S 25 is a recruitable athlete but is planning to play at the club level in college. He will thrive at a big SEC or ACC school and most don’t offer his sport at the varsity level. (Many club teams are very competitive, BTW. ) We are thrilled that he won’t be selling his soul to D1 athletics.
I know it’s ancient history (and woman’s sport besides) but my sophomore roommate had to choose between her sport and being pre-med. After 5 am practices and the coach monitoring every detail of life… and constant travel for meets, it became clear that acing organic chemistry and staying on the team were incompatible goals.
Medicine won… and given her career, I’d say it’s a win for society, her patients, and for herself and all the good she’s been able to accomplish in the world.
Your son seems to be showing an uncommon amount of maturity and I think you should be incredibly proud of him!
I didn’t mean it literally. Just that it’s a massive commitment and varsity (not just D1) athletes are often limited in what else they can do. For example I know a D1 athlete who wasn’t allowed to take certain classes because they were deemed too difficult/would take up too much time. I know others (D1 and D3) who weren’t allowed to join fraternities and sororities.
If my son was set on D1 or D3 athletics, we would of course support him fully. We’ve found one of the bright sides of his decision to play club, and I’m just sharing that perspective.
I hope you will find comfort in knowing that the changes that occur in kids when they transition to college can be such a wonderful surprise. I have a sophomore and if you had told me 2 years ago where he would be attending school, what he would be doing, and what his current passions would be, I would have had a hard time believing you. Our kids have so many potentials inside of themselves. When all goes well, it can be pretty thrilling to watch unfold.
Best of luck to you and your son. You are doing a good job.
I get it! There’s so much to grieve – the loss of the shared experience of being at games and tournaments, the way it marks the end of an “era” , possibly loss of a dream. But wow, good for your son in prioritizing what he wants! So many kids just go on playing because they always did – not becoming they are intentional about their future. And for most, their soccer career will end within the next 4 years in any case.
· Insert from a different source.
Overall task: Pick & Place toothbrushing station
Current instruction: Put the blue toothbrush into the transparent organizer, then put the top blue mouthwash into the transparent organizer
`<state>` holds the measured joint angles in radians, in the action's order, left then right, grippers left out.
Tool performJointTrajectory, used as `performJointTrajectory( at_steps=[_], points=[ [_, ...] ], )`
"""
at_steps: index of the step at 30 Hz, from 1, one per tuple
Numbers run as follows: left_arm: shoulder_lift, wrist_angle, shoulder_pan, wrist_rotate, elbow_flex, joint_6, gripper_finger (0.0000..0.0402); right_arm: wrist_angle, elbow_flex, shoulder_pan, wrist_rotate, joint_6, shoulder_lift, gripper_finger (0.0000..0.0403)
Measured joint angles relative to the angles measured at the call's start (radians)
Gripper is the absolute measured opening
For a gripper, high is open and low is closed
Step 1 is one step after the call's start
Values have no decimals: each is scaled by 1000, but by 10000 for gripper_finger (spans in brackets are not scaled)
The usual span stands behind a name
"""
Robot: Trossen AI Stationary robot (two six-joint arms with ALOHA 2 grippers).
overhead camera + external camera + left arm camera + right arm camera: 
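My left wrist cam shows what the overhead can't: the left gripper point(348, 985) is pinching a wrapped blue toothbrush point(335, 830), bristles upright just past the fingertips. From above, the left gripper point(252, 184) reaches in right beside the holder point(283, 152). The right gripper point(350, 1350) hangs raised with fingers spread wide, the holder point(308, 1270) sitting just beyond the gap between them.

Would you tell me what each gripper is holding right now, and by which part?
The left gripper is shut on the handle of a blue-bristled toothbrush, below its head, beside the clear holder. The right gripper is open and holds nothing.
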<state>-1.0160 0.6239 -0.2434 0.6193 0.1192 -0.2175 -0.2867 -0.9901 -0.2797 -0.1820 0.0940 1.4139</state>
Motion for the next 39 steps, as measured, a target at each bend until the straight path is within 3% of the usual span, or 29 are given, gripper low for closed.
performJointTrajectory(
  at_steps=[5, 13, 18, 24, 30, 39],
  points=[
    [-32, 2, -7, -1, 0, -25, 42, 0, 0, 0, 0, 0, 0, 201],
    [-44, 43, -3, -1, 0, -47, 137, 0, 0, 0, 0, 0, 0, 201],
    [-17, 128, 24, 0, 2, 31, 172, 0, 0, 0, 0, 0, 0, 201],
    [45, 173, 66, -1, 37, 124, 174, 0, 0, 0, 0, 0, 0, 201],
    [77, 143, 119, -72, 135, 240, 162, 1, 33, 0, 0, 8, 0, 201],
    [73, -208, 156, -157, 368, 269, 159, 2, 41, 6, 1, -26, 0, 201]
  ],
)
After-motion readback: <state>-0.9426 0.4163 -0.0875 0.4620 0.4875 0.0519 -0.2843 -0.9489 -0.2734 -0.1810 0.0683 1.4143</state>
My kid made a similar choice when the coaches who wanted him were not at his top choice schools. He did walk on in another sport (and also suffered a serious injury later on, so got to experience college as a non-athlete after that.) He played his “high school” sport when he was abroad as a way to make local friends. He’s played on numerous teams (including other sports) on company and city leagues. Iow, the end of “serious” play didn’t mean he couldn’t play for fun and use sports as a way to make friends and build community, so the investment made in athletics did continue to pay off.
But even more important, the time he got back when he stopped being a college athlete allowed him to pursue some other musical interests, ones he still pursues for fun and a little $ on the side. This, honestly, was a path I would never have imagined but one that has been a great source of joy and community.
So this is all to say - yes, saying good-bye to the path you imagined is sad, but the path it opens may hold surprises and joys none of you imagined. And the path he’s not taken might not have been what you’d hoped either. As for the friends, it’s fine to say you’re going to miss it but that he wants to go all-in to college and experience it without the second job of soccer player.